Passive ETF Investors

 This type of ETF is best suited to a novice investor. Beginner investors are the ones who are looking for a simple and easy way to create profit, without too much daily work. It’s also often chosen as a way to prepare for retirement. That’s a good solution because of the tax policy allowing the investor to keep as much of their profit once they retire.

Investors who are aware of the costs involved in investing and want to maximize their returns also choose passive ETFs. It’s often described as an option for those who believe that “time in the market” is more important than “timing the market”. Therefore, passive ETFs are a long-term and less risky investment.

Active ETF Investors

Active ETF investors are typically more experienced investors who want exposure to concrete and tactical assets, based on their knowledge of the market. It’s a smaller group, but a more prestigious one as well. It’s also a better option for investors looking to get into specialized investment strategies.

Active ETF funds are better suited to investors willing to pay the higher fees involved in managing these funds. This higher fee provides a chance for your ETF to perform well and generate significant returns. It’s generally better suited to investors who are willing to risk more.

The Future of ETFs

ETFs are changing and adapting to include different industries and assets, but the remaining principle behind them remains the same. Given that ETFs have quickly adapted to cryptos, chances are that they will also evolve as the markets do.

There are a few common trends that indicate what the future of ETFs will be, but chances are, there may be other innovations we don’t yet know of.

  • Thematic ETFs – These funds cover different assets that remain tied together by a common theme. For instance, an investor could invest in an ETF focused on AI, or ETFs focused on clean energy, or those working in the field of blockchain.
  • ESG growth – This refers to the assets in the fields of Environmental, Social, and Governance. These could be assets that a progressive ideology could influence. As the politics changes on a daily and election basis, these lose some of their importance, at least for now.
  • Robo-advisors – This refers to the ETFs that are selected by an AI service and the input the investor provides beforehand.
  • Factor-based ETFs are blending passive and active ETFs while using what’s known as rule-based investing.
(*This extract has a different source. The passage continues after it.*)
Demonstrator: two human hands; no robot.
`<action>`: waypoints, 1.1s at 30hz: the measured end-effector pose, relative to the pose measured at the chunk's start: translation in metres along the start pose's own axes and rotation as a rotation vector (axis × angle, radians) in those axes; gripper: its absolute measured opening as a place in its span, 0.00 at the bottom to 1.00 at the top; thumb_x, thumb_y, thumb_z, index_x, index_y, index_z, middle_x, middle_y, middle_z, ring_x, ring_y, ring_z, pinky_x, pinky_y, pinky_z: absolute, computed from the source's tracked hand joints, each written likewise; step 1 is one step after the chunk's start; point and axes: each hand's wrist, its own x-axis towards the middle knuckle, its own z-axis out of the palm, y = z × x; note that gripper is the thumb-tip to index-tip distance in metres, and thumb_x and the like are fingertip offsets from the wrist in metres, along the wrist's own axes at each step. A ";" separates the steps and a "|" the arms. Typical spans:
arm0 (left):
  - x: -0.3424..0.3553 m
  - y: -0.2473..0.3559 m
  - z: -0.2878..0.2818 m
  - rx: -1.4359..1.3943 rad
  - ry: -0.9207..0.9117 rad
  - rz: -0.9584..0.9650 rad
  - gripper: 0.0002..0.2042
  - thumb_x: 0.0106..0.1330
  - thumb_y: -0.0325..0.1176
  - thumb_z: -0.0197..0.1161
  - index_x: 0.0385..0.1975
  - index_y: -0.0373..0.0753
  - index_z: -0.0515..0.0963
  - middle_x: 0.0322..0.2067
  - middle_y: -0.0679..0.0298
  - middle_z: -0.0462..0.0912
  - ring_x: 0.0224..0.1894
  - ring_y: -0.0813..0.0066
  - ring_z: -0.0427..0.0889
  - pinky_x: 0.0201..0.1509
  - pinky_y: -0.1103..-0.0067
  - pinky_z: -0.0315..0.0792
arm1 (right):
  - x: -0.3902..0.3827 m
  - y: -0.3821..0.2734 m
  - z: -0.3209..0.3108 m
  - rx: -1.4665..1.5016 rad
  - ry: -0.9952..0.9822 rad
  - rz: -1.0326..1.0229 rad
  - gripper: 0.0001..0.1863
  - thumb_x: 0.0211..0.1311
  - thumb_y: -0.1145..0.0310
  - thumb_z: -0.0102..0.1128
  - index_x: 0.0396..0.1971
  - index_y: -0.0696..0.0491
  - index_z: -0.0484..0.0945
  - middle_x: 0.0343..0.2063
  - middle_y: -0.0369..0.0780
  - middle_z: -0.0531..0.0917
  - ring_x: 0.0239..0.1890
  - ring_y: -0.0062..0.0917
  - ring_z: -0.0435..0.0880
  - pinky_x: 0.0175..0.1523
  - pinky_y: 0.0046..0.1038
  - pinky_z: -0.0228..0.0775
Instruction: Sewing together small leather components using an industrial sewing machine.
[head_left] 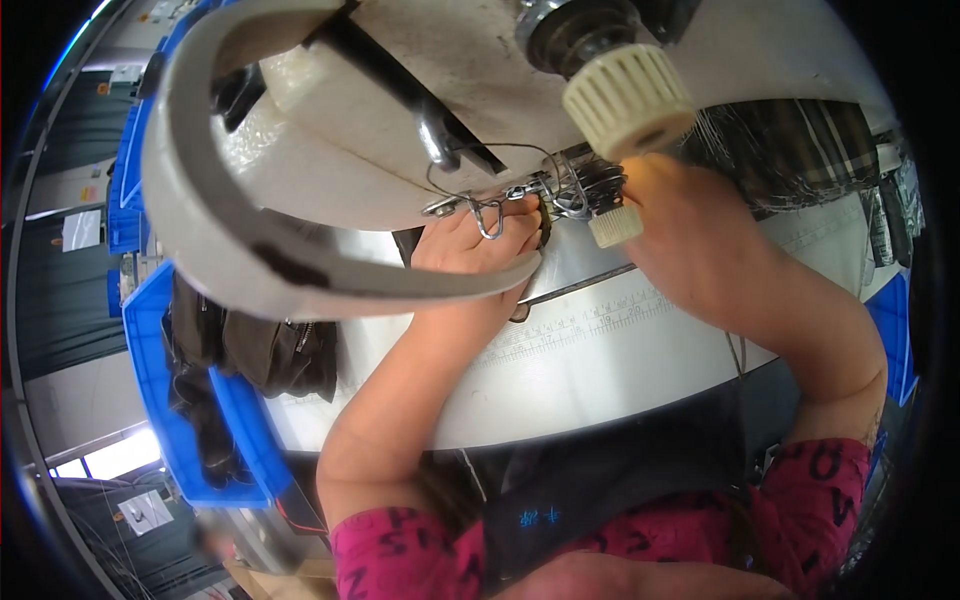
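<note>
A white sewing machine point(370, 130) hangs over the work, with a cream ridged dial point(630, 98) and a smaller cream knob point(616, 225) near its needle parts. Under its thread guides point(487, 220) is my left hand point(475, 240), fingers bent and pressed together on a dark piece of material point(407, 243) that shows only at its edges. My right hand point(665, 195) reaches in beside the needle area from the right; the dials and metal parts hide its fingers. A curved pale guard arm point(240, 260) crosses in front of my left wrist.
Printed ruler scales run along the white tabletop point(600, 370). A blue bin point(150, 370) at the left holds dark brown zippered pieces point(275, 350). Dark plaid cloth point(790, 150) with loose threads lies at the right, near another blue bin point(892, 335).
</note>
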 end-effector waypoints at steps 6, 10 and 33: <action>0.000 -0.002 0.002 -0.012 0.011 0.049 0.11 0.52 0.25 0.73 0.35 0.38 0.83 0.43 0.60 0.86 0.36 0.59 0.82 0.41 0.69 0.77 | 0.002 0.001 -0.002 -0.089 -0.039 -0.001 0.15 0.55 0.73 0.59 0.44 0.55 0.77 0.36 0.38 0.76 0.41 0.30 0.79 0.41 0.31 0.75; 0.001 -0.001 0.002 0.029 0.048 0.106 0.12 0.51 0.25 0.73 0.37 0.38 0.84 0.41 0.60 0.86 0.36 0.59 0.81 0.40 0.69 0.77 | 0.000 -0.003 0.000 -0.355 -0.012 -0.039 0.09 0.52 0.72 0.61 0.35 0.51 0.77 0.32 0.35 0.75 0.39 0.26 0.76 0.38 0.28 0.71; -0.001 0.003 -0.008 -0.341 -0.035 -0.336 0.08 0.69 0.30 0.63 0.44 0.37 0.83 0.39 0.56 0.85 0.41 0.59 0.81 0.48 0.72 0.75 | 0.007 -0.012 -0.003 -0.254 -0.104 -0.124 0.24 0.57 0.74 0.62 0.57 0.48 0.81 0.45 0.45 0.78 0.50 0.39 0.77 0.57 0.37 0.74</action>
Common Mistakes Canadian Investors Make With ETFs

Some mistakes are common among Canadian investors, and as long as the new investors are aware of those, they can do what they can to avoid them in the future.

Overconcentration

It refers to having too many assets of a certain type or industry within an ETF. Canadian investors often make the mistake of not diversifying their assets based on origin and focusing on too many assets based in Canada. This creates a higher risk environment.

Overpaying in Fees

Higher fee ETFs are the ones that have a better management structure with closer management in general. It’s a worthy investment to make if it brings in profit, and in many cases, the investors don’t get what they paid for in increased fees.

Chasing Performance

In many cases, the investors buy an ETF because it has recently performed well. This is most often a mistake, as investments like this aren’t for turning a profit quickly. Instead, it’s better to choose an ETF according to its long-term potential.

To Sum Up

ETFs are a common investment tool for Canadian investors; in fact, Canada was the pioneer of this approach to investing. There are two main types of ETFs, active and passive ones. These differ in how they are managed and, therefore, in how expensive they are to manage.

Active ETFs can quickly adapt to market changes and produce more profits, while passive ones are for long-term investment and are less risky.